Dimanche, le président algérien Abdelaziz Bouteflika a officialisé sa candidature à sa réélection à l’élection présidentielle. Cette candidature est contestée par des dizaines de milliers d’Algériens qui depuis le 22 février manifestent dans tout le pays.
- Akram Belkaïd Essayiste et journaliste au Monde Diplomatique.
- Malika Rahal Historienne, chargée de recherche HDR au CNRS, et directrice de l'Institut d'Histoire du Temps Présent. Elle est spécialiste de l'histoire contemporaine de l'Algérie
Le chef de l’État de 82 ans, candidat après vingt années de présidence, et que les algériens n’ont pas vu depuis qu’il a été victime d’un AVC en 2013, n’est plus en état de diriger le pays, selon ses opposants.
Pour tenter de calmer les tensions, Abdelaziz Bouteflika a promis s’il est élu, d’organiser une élection présidentielle anticipée, élection à laquelle il ne sera pas candidat. Cette proposition n’a pas convaincu puisque les réseaux sociaux continuent de relayer massivement des appels à manifester, notamment pour une grande marche ce vendredi 8 mars.
Alors que le bras de fer entre le pouvoir et les manifestants ne fait que commencer, assiste-t-on à la fin de l’ère Bouteflika au sein du pouvoir algérien ? Les partis d’oppositions sont-ils aujourd’hui dans la capacité de formuler une alternative politique ? Et est-ce que l’Algérie a entamé son printemps contestataire ?
Nous recevons Akram Belkaïd, essayiste, journaliste au Monde Diplomatique et au _Quotidien d'Oran_, il publie en avril L’Algérie, un pays empêché en 100 questions aux éditions Tallandier.
Rejoint en deuxième partie d’émission par Malika Rahal, historienne à l’Institut d’histoire du temps présent, auteure de L'UDMA et les Udmistes. Contribution à l'histoire du nationalisme algérien publié aux éditions Barzakh, et de Ali Boumendjel. Une affaire française, une histoire algérienne paru aux Belles Lettres.
Akram Belkaïd :
Je pense que c’est le première fois depuis l'indépendance de l'Algérie qu'on assiste à une telle répétition de marches de protestation. Depuis le 1er mars, nous assistons à un mouvement de grande ampleur.
Si Bouteflika se représente, c'est que son clan, ceux qui l'entourent, n'ont pas réussi à lui trouver un remplaçant. Ils n'arrivent pas à s'accorder, pas pour une question idéologique mais pour une raison matérielle de répartition de la rente. Aucun remplaçant possible ne s'est avéré suffisamment convaincant pour rassurer les clans qui forment la "boite noire" algérienne.
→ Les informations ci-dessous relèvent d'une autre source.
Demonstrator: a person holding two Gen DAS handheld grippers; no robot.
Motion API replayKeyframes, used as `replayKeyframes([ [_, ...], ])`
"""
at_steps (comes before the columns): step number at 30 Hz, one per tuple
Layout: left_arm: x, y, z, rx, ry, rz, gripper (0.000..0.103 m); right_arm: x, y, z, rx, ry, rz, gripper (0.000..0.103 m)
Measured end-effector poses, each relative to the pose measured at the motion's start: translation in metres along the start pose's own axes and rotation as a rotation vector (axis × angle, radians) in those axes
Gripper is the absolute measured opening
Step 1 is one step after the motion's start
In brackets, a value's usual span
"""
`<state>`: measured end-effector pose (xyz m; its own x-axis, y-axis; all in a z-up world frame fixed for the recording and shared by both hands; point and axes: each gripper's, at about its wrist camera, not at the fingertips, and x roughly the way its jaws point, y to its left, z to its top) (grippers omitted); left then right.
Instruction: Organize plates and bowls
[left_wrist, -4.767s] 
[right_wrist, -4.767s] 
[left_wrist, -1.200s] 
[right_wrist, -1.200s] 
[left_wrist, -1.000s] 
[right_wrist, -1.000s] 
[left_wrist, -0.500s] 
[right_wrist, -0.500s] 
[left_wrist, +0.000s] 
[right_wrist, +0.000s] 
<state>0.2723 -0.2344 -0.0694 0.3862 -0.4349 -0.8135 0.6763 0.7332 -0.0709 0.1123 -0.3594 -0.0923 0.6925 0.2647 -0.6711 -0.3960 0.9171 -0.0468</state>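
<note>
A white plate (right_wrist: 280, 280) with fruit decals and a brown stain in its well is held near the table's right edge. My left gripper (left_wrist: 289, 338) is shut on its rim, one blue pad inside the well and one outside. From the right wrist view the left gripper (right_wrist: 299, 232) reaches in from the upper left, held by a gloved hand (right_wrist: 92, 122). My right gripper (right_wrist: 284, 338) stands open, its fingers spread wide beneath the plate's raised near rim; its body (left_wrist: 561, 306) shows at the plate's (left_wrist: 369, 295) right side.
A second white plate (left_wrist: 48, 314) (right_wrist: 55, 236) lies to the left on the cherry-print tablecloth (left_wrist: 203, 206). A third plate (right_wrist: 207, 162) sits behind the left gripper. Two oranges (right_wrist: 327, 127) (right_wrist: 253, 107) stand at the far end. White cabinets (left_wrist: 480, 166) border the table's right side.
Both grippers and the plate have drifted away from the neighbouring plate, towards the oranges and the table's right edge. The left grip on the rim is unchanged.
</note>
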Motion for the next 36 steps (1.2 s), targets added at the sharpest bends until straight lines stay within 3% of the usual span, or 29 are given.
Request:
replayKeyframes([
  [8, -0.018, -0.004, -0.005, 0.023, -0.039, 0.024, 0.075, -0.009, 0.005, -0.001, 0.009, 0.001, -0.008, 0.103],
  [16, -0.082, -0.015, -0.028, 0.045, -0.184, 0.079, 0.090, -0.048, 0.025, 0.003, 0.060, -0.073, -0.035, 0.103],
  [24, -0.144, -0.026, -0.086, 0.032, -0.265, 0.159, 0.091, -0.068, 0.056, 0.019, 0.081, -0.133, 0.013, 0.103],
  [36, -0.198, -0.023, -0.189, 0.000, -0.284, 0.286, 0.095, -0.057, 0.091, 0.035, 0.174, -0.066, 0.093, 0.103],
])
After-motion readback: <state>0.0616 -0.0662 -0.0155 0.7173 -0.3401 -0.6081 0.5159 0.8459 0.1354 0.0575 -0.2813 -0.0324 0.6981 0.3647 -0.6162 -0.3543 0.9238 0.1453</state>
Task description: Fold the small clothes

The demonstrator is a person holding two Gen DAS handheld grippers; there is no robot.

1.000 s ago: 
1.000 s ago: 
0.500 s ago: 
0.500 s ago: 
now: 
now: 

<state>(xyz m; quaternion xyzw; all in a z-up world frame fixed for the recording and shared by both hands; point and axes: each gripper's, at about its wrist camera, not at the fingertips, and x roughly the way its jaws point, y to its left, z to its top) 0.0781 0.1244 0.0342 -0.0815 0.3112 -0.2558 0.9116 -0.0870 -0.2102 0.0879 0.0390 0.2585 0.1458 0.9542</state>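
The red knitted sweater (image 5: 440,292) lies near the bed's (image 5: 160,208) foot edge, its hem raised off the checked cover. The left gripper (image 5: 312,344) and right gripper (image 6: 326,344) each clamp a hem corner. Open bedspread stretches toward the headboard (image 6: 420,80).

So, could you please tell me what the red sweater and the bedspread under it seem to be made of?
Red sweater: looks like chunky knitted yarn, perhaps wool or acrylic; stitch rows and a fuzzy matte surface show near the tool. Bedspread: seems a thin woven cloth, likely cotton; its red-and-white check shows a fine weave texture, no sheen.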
L'Algérie est au seuil d'un changement de génération : c'est ce pas en avant que le gouvernement algérien n'arrive pas à faire. C'est un système qui arrive en bout de course et qui n'arrive pas à trouver de solution.
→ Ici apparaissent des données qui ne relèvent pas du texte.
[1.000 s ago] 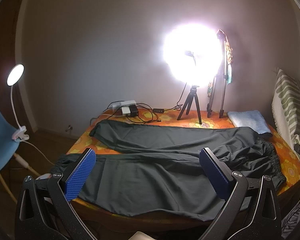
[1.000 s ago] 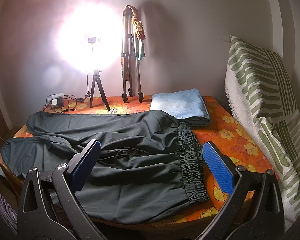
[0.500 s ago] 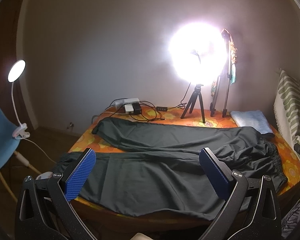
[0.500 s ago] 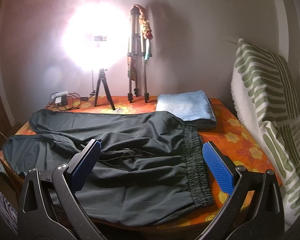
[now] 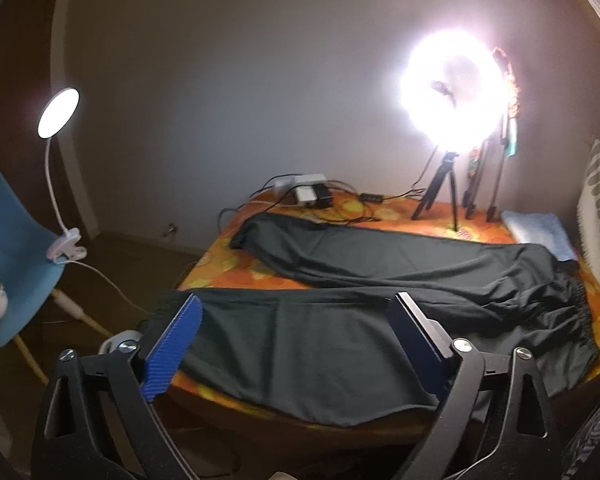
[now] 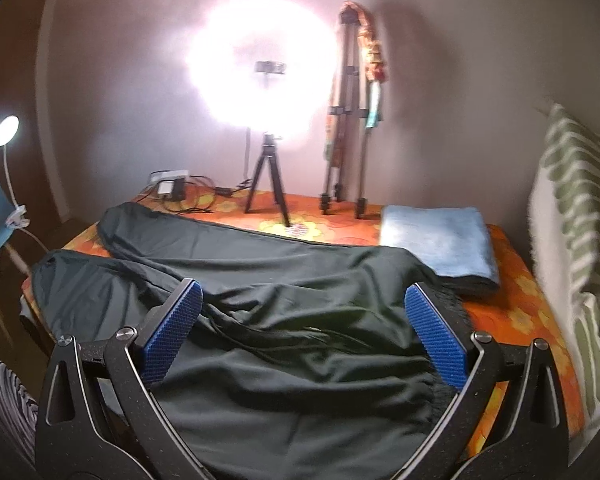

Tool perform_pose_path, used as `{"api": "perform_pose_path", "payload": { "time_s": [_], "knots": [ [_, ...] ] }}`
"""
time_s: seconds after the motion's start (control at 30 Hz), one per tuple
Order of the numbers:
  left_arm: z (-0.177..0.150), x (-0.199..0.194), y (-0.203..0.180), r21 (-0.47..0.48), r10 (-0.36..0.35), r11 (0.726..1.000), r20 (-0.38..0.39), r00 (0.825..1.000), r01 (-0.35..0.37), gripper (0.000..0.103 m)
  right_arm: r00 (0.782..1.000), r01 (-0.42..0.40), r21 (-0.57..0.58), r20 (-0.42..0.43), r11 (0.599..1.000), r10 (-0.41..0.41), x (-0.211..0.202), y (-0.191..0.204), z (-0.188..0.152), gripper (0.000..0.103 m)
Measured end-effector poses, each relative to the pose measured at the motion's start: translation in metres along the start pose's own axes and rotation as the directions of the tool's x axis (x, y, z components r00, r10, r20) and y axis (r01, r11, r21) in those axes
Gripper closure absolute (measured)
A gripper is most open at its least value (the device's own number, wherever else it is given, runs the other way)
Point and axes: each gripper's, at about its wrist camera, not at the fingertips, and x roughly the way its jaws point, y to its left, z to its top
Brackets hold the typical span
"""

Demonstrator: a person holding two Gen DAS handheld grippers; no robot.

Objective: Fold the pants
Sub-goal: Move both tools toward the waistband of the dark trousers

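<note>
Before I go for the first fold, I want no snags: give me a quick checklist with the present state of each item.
1. Left claw open, holding nothing: ok.
2. Right claw open, holding nothing: ok.
3. Pants spread out, both legs visible: ok.
4. Fabric smooth: not ok, wrinkled near the waistband.
5. Blue towel off the pants: not ok, the pants' far waist corner meets its front edge.
6. Ring light tripod beyond the far leg: ok.

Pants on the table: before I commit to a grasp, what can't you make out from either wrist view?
- pants: near hem, left wrist view, hidden past the table edge.
- Waistband, right wrist view: partly behind the open right gripper.
- Ring light: glare washes out its centre.
- Left gripper, open: contact unclear, blurred.
</note>
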Motion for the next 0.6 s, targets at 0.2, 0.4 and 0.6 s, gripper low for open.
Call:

Le régime algérien est capable de tout pour garder le pouvoir.
Malika Rahal :
On a eu une situation dans les années 90 qui est assez rare dans ce type de conflit. L'Algérie est surement le seul état qui a réussi à reprendre la main sur une situation insurrectionnelle aussi forte que celle de la "décennie noire", et il y a la mémoire de cela. Les jeunes doivent être fatigués qu'on ressasse cette histoire. Mais dans la façon de manifester actuellement, il y a la présence de cet événement majeur.
Pour le moment, les uns et les autres sont très attachés à la souveraineté nationale et attentifs aux accusations de possible intervention étrangère. On n'est pas dans une situation où le mouvement ressemblerait à une insurrection islamiste. Rarement un mouvement s'est affirmé aussi autodiscipliné : on n'a jamais vu des millions de personnes marcher en criant "pacifisme" et "civilité". On est loin d'une situation catastrophique, ça c'est une construction qui est faite depuis Paris.
On a encore un pays où les inégalités sociales sont faibles, et on n’a pas dans l’opposition un discours fort sur quelles évolutions doit prendre le pays. Nous sommes les héritiers d’une situation économique où les inégalités sont faibles, mais où personne n’est en mesure dans un programme de capitaliser sur ces acquis pour présenter une ligne directrice.